Go line by line through the data below and count those that hold "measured". Return only the number.

(Saved data entries)
▬▬▬▬▬▬▬▬▬▬

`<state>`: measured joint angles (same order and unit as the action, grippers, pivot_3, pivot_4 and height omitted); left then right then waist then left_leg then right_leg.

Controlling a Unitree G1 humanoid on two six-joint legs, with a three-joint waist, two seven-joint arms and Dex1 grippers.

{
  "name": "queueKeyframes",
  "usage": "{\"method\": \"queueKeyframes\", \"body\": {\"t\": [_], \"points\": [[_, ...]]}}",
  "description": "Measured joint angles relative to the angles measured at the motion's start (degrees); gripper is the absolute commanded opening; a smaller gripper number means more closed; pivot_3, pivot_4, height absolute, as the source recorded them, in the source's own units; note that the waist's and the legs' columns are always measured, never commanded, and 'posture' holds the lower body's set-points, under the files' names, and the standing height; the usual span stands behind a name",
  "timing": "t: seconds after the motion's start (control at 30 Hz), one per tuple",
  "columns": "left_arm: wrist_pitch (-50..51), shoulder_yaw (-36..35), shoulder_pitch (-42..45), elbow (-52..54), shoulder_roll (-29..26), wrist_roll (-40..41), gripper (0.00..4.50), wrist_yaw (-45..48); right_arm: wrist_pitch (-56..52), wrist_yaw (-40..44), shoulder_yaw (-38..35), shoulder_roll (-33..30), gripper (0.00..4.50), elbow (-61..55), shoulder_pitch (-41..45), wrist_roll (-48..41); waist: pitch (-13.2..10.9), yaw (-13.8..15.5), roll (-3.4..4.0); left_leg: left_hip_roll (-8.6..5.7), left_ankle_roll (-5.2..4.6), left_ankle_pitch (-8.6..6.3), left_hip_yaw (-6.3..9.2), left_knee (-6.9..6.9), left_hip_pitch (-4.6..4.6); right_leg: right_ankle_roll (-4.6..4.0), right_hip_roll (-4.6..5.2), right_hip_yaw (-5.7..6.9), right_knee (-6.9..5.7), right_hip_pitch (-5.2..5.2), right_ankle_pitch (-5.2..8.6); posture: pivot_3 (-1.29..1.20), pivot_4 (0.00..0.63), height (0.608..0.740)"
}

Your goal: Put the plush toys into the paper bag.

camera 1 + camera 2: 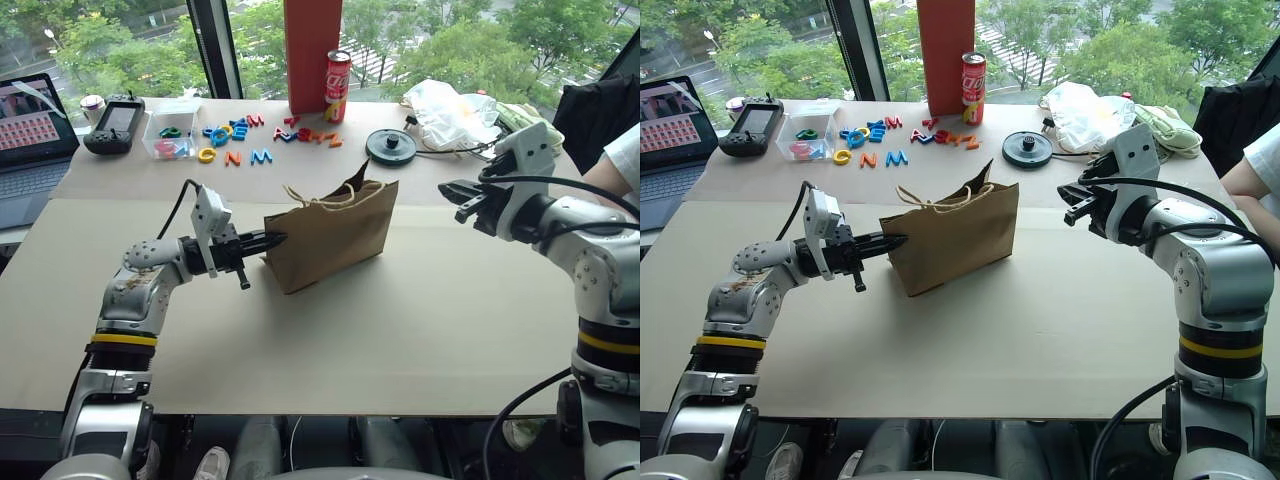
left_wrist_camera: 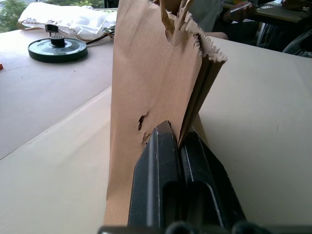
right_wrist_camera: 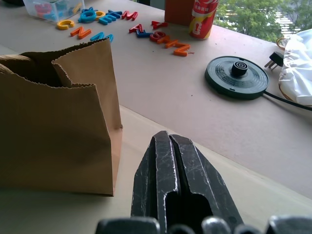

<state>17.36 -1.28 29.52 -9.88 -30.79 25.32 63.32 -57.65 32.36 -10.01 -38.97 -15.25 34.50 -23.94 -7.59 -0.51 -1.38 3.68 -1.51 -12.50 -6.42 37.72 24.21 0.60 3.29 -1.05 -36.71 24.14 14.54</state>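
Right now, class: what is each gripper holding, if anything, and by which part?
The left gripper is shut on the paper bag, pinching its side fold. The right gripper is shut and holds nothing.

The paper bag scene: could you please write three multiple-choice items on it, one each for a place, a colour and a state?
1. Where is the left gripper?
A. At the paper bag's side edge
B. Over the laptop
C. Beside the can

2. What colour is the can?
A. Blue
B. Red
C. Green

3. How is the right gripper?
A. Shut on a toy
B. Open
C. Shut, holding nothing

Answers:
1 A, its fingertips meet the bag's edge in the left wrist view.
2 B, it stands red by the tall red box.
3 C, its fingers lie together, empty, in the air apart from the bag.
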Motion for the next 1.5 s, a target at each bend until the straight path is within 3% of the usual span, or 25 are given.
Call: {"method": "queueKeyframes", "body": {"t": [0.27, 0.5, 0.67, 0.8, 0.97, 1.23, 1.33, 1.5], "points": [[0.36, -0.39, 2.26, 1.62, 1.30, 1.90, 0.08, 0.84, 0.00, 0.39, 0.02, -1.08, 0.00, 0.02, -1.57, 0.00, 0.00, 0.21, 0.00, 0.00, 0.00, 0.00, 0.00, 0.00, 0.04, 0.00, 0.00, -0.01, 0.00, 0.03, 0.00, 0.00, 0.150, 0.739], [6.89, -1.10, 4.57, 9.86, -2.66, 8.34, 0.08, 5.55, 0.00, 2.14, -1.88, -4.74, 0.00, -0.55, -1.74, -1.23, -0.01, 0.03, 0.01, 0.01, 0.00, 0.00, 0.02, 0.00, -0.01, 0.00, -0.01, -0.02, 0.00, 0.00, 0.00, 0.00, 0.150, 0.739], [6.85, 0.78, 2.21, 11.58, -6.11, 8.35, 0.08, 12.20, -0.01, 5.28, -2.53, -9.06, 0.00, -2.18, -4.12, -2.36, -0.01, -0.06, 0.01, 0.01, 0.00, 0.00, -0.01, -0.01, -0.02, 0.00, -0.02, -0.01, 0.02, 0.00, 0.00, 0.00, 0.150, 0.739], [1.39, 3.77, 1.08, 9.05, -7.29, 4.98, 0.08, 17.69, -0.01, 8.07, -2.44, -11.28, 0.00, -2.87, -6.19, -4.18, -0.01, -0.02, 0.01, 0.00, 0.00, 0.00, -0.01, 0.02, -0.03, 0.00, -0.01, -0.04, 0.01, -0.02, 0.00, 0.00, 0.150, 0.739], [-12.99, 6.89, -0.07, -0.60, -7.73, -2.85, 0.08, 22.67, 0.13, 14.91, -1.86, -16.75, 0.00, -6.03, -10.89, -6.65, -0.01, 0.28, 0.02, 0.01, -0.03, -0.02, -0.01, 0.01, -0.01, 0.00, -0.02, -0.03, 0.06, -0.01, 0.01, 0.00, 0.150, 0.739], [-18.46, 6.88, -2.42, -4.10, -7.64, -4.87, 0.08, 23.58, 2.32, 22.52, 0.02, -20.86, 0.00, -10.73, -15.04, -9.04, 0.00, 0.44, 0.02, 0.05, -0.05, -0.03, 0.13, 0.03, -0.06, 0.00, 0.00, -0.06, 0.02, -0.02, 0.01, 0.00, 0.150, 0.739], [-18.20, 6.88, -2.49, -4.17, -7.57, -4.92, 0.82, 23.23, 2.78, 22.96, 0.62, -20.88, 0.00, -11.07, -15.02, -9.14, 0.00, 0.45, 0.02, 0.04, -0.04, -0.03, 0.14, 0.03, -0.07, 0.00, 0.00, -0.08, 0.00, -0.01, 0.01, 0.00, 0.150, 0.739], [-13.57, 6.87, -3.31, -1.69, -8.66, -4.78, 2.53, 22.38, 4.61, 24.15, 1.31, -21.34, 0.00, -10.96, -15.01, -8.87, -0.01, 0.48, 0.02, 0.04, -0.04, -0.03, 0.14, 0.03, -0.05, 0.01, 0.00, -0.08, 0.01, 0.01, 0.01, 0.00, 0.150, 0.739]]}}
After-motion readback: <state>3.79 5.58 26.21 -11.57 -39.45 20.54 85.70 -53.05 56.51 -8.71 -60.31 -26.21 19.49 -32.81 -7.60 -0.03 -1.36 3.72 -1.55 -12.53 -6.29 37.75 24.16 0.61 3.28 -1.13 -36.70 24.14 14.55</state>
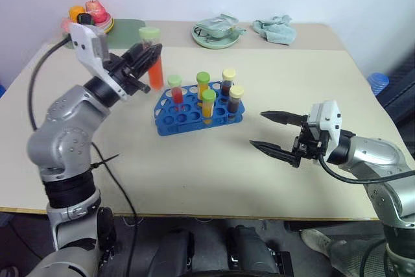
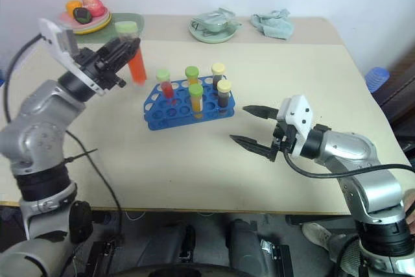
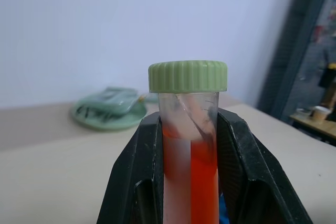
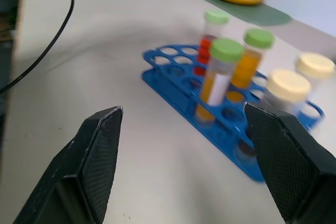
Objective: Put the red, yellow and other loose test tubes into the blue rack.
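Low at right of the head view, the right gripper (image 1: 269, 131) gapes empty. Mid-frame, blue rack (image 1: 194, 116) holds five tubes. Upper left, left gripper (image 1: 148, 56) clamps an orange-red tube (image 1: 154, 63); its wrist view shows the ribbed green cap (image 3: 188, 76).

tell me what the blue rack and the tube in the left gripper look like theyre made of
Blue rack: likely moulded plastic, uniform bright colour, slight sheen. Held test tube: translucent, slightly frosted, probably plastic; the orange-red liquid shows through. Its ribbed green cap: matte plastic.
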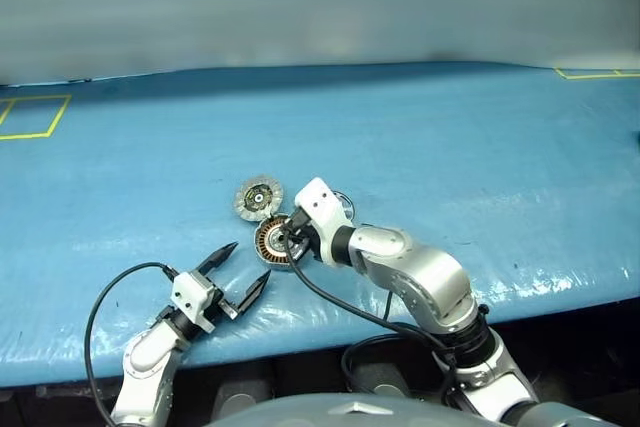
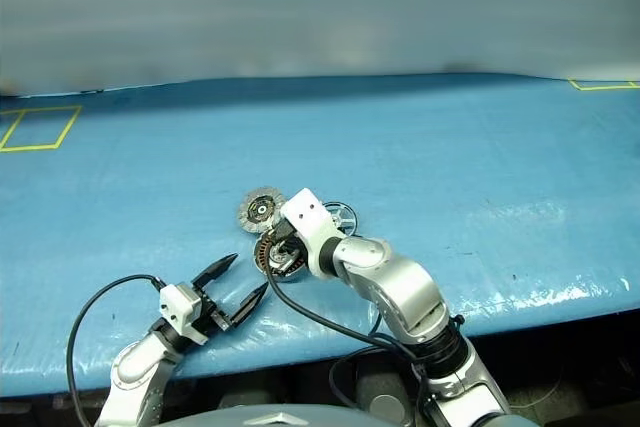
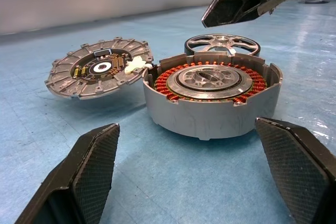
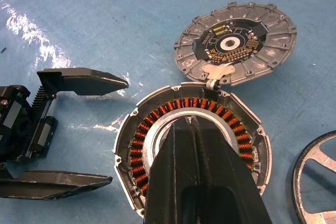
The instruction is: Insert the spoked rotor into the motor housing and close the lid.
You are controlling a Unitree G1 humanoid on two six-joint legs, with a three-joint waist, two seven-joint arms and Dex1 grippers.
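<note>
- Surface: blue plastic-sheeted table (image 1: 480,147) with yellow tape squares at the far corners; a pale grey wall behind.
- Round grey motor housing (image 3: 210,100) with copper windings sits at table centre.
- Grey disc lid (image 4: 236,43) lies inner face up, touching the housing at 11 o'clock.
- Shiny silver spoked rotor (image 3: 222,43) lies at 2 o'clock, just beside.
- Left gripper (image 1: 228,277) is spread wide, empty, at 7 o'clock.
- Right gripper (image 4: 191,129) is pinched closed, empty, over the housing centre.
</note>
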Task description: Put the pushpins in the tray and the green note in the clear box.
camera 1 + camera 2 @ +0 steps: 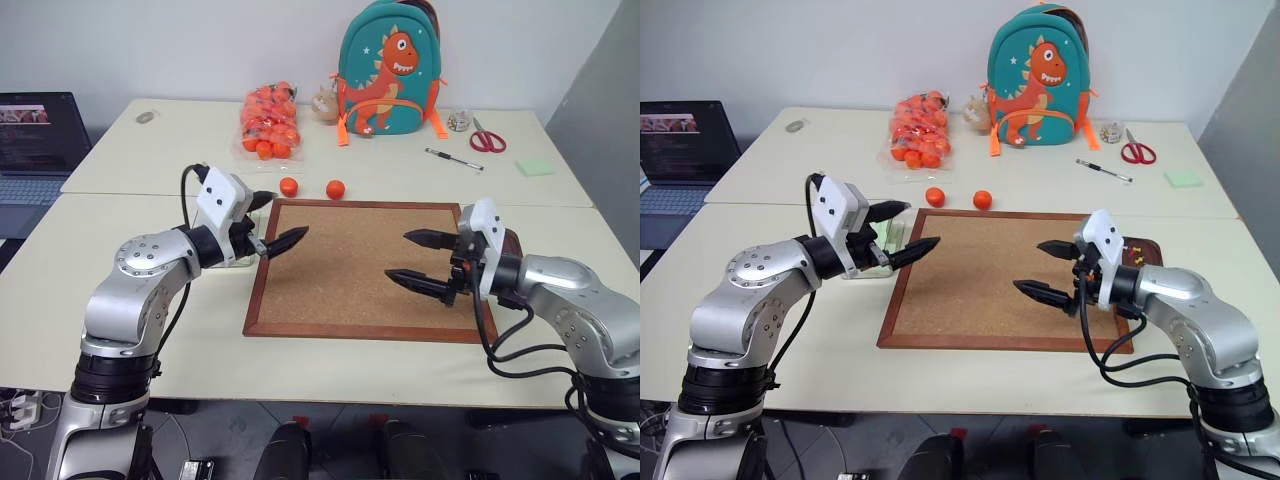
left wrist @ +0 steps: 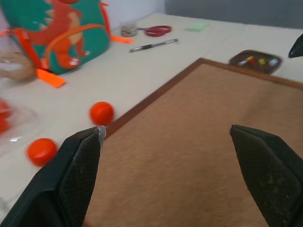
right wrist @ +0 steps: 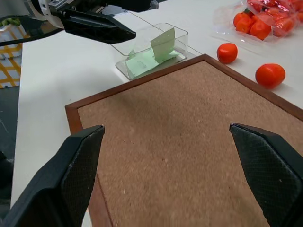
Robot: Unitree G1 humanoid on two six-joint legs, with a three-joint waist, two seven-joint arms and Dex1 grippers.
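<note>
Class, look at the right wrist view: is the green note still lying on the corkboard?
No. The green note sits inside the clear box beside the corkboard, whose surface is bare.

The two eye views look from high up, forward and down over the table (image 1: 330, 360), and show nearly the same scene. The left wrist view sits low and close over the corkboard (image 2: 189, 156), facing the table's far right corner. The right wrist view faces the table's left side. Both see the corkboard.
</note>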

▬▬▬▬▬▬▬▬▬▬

#### [ANSWER FOR THE TASK]
2